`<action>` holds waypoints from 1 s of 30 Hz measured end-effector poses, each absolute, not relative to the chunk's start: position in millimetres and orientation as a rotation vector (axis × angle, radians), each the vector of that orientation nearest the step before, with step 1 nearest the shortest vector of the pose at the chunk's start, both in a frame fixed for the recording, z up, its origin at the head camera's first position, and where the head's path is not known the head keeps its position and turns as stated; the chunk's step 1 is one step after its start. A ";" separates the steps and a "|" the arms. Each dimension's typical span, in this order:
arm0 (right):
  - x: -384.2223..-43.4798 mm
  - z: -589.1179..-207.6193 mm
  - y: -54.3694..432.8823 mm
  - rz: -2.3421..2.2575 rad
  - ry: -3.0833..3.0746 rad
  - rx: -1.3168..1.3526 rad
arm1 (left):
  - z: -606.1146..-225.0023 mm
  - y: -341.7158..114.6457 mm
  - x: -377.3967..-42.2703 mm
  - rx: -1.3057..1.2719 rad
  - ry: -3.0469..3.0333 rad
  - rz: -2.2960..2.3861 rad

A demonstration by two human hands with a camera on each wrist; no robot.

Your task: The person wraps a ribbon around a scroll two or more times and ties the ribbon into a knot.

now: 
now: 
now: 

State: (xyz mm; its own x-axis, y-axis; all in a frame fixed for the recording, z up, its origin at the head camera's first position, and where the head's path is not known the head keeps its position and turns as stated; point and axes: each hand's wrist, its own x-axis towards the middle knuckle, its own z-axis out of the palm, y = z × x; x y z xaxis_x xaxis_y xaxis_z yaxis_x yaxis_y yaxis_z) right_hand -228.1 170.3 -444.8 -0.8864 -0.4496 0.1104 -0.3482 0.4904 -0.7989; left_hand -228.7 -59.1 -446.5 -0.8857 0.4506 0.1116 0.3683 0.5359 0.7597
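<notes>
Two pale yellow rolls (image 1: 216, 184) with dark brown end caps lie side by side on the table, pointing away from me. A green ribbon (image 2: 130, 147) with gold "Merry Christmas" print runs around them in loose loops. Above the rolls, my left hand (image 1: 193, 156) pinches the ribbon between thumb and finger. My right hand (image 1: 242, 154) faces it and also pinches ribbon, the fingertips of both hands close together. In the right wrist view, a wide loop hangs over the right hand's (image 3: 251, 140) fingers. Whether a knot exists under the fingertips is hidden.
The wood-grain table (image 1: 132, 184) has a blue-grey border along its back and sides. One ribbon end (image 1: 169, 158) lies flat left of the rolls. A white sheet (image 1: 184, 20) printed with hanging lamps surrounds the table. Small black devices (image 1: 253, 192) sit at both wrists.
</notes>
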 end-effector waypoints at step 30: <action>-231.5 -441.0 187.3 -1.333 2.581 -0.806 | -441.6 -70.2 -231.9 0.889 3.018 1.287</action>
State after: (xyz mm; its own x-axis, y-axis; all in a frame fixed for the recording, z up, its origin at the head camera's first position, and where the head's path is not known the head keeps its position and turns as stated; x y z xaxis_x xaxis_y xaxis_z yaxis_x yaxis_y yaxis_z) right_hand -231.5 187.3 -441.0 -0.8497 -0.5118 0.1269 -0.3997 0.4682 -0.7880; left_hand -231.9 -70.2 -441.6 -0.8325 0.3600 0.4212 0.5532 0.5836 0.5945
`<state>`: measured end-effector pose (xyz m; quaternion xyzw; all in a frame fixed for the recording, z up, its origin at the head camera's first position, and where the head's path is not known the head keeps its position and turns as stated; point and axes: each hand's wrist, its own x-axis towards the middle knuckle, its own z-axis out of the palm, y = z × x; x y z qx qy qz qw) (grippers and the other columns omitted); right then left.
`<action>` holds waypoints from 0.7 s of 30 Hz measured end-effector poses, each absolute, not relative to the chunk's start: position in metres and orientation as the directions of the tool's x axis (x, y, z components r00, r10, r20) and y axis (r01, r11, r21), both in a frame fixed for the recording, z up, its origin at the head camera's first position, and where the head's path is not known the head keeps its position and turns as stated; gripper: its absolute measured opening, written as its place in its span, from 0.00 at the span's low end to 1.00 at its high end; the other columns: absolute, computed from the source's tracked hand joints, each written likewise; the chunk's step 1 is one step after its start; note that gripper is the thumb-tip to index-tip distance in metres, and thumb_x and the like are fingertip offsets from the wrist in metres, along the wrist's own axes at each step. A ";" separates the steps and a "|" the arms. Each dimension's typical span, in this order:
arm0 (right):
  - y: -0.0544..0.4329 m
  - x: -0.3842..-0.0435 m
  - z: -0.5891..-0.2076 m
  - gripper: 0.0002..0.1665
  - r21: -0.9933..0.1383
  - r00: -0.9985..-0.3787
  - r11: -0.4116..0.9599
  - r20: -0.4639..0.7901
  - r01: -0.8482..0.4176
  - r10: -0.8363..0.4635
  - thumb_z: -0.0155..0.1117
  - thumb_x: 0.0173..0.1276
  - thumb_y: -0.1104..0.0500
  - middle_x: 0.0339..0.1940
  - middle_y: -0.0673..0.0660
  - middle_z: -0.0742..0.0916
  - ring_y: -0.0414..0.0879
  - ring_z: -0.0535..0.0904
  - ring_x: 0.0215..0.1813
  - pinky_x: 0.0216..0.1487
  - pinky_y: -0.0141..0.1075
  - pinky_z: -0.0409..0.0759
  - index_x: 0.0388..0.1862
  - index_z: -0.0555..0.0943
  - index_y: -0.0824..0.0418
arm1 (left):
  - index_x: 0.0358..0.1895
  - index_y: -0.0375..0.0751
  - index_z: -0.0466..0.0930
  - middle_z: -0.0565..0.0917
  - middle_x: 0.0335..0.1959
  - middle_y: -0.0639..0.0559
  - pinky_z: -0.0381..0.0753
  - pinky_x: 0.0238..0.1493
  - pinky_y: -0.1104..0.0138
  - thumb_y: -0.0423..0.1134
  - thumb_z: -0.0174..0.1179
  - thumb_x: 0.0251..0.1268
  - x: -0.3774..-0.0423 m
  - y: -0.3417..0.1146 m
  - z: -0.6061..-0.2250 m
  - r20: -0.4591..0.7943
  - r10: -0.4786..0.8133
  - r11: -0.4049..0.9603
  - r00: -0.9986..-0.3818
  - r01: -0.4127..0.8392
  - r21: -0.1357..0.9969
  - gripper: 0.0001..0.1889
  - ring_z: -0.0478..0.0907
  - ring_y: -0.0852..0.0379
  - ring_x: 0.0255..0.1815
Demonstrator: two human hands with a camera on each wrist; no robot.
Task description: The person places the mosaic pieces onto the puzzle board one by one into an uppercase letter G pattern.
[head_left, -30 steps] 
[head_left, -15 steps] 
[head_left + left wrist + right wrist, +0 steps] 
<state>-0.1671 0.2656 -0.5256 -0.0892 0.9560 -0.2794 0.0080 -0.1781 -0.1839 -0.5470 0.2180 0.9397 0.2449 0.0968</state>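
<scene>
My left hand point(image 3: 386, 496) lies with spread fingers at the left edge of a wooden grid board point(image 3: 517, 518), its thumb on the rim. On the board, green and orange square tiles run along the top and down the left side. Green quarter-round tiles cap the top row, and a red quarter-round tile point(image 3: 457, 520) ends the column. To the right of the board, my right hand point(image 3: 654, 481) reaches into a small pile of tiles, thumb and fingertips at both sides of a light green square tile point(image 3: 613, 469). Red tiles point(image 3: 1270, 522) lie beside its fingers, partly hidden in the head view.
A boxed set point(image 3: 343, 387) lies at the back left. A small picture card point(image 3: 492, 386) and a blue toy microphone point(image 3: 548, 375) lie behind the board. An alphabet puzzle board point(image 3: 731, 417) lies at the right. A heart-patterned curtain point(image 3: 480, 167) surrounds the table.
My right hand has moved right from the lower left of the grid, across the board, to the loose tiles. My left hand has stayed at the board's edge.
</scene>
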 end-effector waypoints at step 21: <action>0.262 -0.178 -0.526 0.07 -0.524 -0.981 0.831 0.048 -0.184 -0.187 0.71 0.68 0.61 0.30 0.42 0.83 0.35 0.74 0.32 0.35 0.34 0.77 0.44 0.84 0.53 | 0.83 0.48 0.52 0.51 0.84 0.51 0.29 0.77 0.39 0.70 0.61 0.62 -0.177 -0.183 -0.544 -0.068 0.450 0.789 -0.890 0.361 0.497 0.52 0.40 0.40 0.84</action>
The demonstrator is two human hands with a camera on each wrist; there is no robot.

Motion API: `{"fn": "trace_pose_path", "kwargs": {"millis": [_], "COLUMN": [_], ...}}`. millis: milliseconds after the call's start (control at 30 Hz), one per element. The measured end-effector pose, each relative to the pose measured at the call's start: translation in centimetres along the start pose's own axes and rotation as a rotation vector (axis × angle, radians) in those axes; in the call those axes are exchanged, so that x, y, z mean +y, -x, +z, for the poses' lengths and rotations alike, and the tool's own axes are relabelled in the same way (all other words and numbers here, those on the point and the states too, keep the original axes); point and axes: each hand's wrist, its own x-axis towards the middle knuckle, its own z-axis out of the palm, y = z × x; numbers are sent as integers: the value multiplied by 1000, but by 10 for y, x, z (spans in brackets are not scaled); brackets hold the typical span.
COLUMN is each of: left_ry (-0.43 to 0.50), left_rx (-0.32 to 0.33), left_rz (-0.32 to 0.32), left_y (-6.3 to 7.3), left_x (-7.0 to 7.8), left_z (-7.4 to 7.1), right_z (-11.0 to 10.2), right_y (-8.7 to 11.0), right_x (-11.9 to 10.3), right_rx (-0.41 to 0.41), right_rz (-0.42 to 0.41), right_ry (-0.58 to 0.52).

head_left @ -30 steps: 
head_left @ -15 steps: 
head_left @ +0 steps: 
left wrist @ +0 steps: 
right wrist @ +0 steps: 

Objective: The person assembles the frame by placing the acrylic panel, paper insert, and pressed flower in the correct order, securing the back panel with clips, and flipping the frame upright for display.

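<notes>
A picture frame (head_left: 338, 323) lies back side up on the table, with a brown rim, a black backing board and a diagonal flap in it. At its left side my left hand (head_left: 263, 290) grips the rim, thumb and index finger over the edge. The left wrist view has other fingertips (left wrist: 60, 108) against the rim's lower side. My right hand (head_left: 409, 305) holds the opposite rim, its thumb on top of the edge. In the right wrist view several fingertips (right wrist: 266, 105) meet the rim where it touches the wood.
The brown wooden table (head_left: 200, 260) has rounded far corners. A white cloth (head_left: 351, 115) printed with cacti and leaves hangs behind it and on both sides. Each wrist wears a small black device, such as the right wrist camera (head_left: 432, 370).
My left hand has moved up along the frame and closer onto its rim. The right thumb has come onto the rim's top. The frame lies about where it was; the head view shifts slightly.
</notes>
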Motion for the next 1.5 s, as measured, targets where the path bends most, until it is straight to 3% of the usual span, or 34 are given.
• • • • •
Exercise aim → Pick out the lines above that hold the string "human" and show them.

Your solution →
A demonstration by two human hands with a camera on each wrist; no robot.
Demonstrator: two human hands with a camera on each wrist; no robot.
The demonstrator is two human hands with a camera on each wrist; there is no robot.

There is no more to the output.